*What the task asks*.
Leaving out every picture, quote the data below exactly as it appears.

● ● ●

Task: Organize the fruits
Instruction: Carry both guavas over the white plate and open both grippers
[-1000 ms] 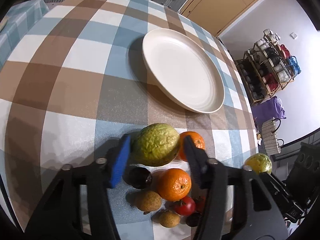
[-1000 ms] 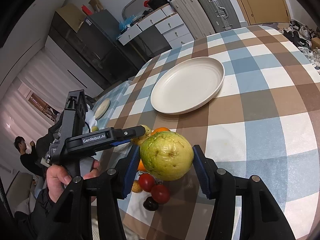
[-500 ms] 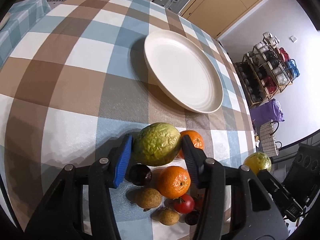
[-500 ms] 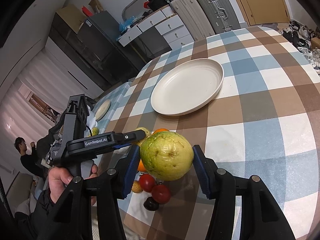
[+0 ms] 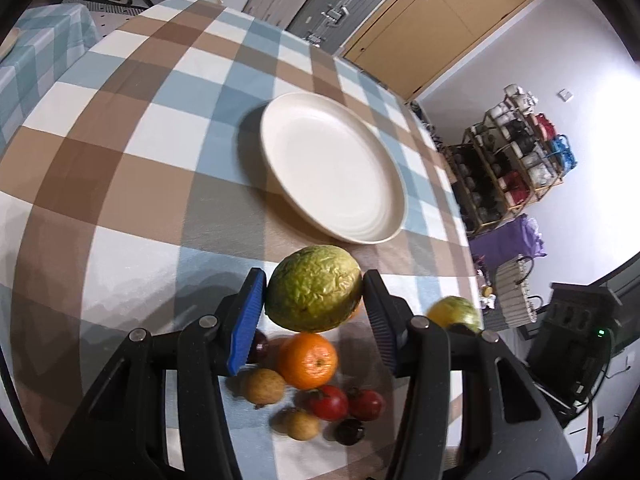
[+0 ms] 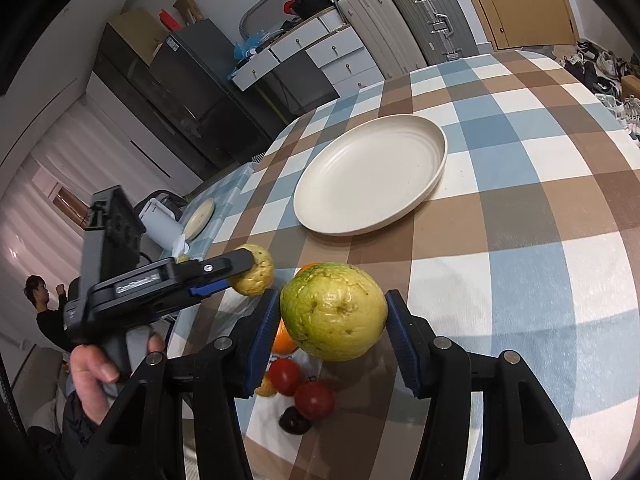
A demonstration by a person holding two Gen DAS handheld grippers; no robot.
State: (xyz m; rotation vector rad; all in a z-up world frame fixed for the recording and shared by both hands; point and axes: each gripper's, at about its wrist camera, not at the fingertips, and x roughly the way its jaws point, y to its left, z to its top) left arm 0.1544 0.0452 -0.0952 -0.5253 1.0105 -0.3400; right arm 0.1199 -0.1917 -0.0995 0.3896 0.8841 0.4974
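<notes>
My left gripper (image 5: 314, 308) is shut on a wrinkled green guava (image 5: 314, 288) and holds it above the fruit pile. My right gripper (image 6: 334, 320) is shut on a smoother yellow-green guava (image 6: 334, 310), also lifted; that guava shows at the right in the left wrist view (image 5: 454, 312). The left gripper with its guava (image 6: 254, 270) shows at the left in the right wrist view. An empty white plate (image 5: 332, 168) (image 6: 372, 176) lies beyond on the checked tablecloth. Below lie an orange (image 5: 308, 360), two red tomatoes (image 5: 330, 402), brown round fruits (image 5: 264, 386) and dark small fruits (image 5: 350, 432).
A second orange (image 6: 306, 268) peeks out behind the right guava. The table edge (image 5: 460, 216) runs to the right of the plate, with a shelf rack (image 5: 516, 160) past it. Suitcases (image 6: 404, 24) and drawers stand behind the table. A small plate (image 6: 200, 218) lies on another table at the left.
My left gripper closed on the wrinkled guava and lifted it off the pile toward the plate. The right gripper kept its guava and stayed nearly still.
</notes>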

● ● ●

*Result of the task*.
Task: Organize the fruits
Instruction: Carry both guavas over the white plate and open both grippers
[-1000 ms] 
[-1000 ms] 
[-500 ms] 
[-500 ms] 
[+0 ms] 
[+0 ms] 
A demonstration by a person holding two Gen DAS handheld grippers; no robot.
State: (xyz m; rotation vector rad; all in a z-up world frame fixed for the recording and shared by both hands; point and axes: each gripper's, at about its wrist camera, not at the fingertips, and x roughly the way its jaws point, y to its left, z to its top) left arm 0.1544 0.0452 -0.0952 -0.5253 1.0105 -0.3400; right arm 0.1199 -0.1917 -0.0995 0.3896 0.8841 0.4974
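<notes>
My left gripper (image 5: 314, 308) is shut on a wrinkled green guava (image 5: 314, 288) and holds it above the fruit pile. My right gripper (image 6: 334, 320) is shut on a smoother yellow-green guava (image 6: 334, 310), also lifted; that guava shows at the right in the left wrist view (image 5: 454, 312). The left gripper with its guava (image 6: 254, 270) shows at the left in the right wrist view. An empty white plate (image 5: 332, 168) (image 6: 372, 176) lies beyond on the checked tablecloth. Below lie an orange (image 5: 308, 360), two red tomatoes (image 5: 330, 402), brown round fruits (image 5: 264, 386) and dark small fruits (image 5: 350, 432).
A second orange (image 6: 306, 268) peeks out behind the right guava. The table edge (image 5: 460, 216) runs to the right of the plate, with a shelf rack (image 5: 516, 160) past it. Suitcases (image 6: 404, 24) and drawers stand behind the table. A small plate (image 6: 200, 218) lies on another table at the left.
My left gripper closed on the wrinkled guava and lifted it off the pile toward the plate. The right gripper kept its guava and stayed nearly still.
</notes>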

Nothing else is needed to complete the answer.